Barely two stars, one being for the alternate outcome for Europe that Fry imagined and described well and succinctly.All in all, it’s an interesting book with an interesting premise and if you enjoy alternate histories, I highly recommend it. Fry is good at writing minor characters memorably and the flashes of humour helped alleviate what could have been a grim read, given the subject matter. The book is structured in an odd fashion, and I felt like I wasn't following it properly quite often, but still enjoyable, and I think it warrants a second read/listen. I think I read somewhere once that the first rule of timetravel is that you try to kill Hitler, and the second rule is that it either doesn't work, or things get even worse. However, the result isn’t what they bargained for… As a former history student, I thoroughly enjoyed Fry’s thorough approach to the historical content and had no problem with the leisurely start.

I think anyone interested in history would find this an interesting read - if they can push through the beginning (should it not appeal). I also learned a few things about history - I can't believe I never knew that "Nazi" was merely the first four letters of the full name of the political party that Hitler helped to found, for instance.Together, they hatch a plan to modify the machine such that it can be used to send something back into time. I learnt something about WW2 (and WW1) and have something to chew on with regards to human nature and the results of WW1. I was at a party in New York when that review came out, and Bret Easton Ellis came up to me and gave me a big hug and said: “I'm so happy that someone now has the worst review I've ever read. That result could not have been achieved solely by sterilizing Jewish men through the "Braunau Water". The storyline is a fairly classic one, What would happen if you travelled back in time and prevented Hitler from being born?
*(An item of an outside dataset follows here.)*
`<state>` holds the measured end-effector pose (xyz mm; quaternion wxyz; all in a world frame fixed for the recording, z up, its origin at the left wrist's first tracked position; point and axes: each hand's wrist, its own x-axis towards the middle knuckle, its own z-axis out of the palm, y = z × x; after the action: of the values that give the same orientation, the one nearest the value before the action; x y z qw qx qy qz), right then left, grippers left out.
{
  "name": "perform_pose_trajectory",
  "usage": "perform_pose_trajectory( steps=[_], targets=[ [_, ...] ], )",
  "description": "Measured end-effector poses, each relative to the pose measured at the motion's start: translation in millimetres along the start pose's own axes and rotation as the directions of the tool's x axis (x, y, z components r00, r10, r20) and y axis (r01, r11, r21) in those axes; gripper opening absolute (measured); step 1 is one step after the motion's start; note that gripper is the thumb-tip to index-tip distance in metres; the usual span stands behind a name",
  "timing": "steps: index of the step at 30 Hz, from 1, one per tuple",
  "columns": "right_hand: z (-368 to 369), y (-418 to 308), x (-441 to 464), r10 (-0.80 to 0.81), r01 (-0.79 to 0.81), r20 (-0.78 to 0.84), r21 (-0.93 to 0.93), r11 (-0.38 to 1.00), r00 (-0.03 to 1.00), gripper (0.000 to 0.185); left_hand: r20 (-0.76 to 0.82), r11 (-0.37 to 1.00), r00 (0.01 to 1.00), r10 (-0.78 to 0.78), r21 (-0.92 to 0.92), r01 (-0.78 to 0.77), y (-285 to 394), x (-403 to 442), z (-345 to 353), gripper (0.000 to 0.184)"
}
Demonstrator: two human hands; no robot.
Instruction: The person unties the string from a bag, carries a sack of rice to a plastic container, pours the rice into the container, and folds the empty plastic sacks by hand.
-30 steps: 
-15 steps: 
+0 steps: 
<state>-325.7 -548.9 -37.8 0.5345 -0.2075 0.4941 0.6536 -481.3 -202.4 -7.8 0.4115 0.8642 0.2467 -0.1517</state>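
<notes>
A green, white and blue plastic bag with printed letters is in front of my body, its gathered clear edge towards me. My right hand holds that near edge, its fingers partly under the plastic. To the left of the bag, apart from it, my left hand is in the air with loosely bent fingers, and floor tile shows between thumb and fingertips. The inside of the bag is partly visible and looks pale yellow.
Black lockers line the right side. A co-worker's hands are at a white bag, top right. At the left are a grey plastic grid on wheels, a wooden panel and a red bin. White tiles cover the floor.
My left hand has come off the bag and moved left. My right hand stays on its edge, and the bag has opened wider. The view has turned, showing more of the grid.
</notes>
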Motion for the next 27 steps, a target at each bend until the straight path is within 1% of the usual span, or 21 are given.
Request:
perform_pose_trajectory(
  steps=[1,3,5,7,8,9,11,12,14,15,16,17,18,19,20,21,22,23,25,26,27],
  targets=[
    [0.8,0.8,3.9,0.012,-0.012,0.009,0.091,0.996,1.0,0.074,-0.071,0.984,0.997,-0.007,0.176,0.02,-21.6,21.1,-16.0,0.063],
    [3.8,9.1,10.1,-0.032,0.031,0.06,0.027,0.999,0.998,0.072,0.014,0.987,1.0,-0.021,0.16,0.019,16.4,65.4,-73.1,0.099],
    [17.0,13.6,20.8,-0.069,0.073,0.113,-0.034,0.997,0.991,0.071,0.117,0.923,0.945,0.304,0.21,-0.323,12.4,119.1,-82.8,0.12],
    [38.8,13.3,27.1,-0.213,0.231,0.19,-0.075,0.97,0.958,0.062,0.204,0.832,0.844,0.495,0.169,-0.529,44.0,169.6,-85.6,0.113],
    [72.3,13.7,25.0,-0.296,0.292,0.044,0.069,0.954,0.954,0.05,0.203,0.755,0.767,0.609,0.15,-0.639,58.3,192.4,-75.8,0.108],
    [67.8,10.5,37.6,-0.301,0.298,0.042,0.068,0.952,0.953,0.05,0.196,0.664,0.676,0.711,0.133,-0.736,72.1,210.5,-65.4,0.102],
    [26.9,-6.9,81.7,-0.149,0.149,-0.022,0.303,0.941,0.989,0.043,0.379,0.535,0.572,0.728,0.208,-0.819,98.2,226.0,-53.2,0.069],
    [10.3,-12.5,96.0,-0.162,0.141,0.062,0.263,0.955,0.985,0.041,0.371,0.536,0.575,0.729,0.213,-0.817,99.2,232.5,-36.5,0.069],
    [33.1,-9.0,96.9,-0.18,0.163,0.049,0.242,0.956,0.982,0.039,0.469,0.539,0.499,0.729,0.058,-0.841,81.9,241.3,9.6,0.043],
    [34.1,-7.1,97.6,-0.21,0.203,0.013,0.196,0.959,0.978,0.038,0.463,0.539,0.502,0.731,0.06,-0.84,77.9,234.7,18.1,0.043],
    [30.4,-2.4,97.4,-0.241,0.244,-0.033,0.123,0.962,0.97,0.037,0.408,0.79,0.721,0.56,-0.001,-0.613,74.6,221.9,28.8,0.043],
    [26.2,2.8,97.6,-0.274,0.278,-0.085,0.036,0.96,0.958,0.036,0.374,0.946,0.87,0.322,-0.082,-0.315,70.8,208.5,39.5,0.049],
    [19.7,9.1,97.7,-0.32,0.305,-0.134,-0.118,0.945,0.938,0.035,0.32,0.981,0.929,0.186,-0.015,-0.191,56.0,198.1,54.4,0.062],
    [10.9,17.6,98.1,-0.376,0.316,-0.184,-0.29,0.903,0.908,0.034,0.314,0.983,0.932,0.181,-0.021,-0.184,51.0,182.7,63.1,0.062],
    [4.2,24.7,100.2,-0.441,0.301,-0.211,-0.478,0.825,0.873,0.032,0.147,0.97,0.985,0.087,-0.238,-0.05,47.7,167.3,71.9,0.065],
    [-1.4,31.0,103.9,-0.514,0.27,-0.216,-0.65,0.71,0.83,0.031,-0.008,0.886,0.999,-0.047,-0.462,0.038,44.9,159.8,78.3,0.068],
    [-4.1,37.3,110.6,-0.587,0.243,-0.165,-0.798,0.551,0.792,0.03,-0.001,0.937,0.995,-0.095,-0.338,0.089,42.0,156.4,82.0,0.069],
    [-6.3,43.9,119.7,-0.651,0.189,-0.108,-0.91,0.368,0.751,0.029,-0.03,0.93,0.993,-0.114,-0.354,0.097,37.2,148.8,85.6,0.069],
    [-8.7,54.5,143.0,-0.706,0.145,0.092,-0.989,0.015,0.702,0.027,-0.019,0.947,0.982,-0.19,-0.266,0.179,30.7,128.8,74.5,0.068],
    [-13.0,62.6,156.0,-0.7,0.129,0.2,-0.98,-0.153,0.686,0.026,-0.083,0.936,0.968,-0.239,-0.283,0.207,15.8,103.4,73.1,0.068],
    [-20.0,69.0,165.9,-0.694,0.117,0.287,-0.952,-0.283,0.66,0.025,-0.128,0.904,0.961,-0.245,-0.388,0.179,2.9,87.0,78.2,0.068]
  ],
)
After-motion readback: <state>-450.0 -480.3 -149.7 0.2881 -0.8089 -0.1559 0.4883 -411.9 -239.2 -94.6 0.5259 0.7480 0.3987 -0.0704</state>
What-if" exercises are interesting when you've got someone to give you proper context along the way. I was also quite amused by the comparisons between "American" and English" expressions in the book, as a Canadian, is was 50/50 as to which one was more familiar to me. But tinkering with timelines is more dangerous than they can imagine and nothing - past, present or future - will ever be the same again. Proposed screenplays joust with dryly written history, academese wrestles with Michael's cheeky speech. The best part of the book was the alternate world that Fry imagined, with a very different outcome to the Second World War from the one we know.

Spent the first few chapters wondering what on earth was going on, but after a few chapters the story starts falling together into a fantastic, imaginative and thought provoking tale.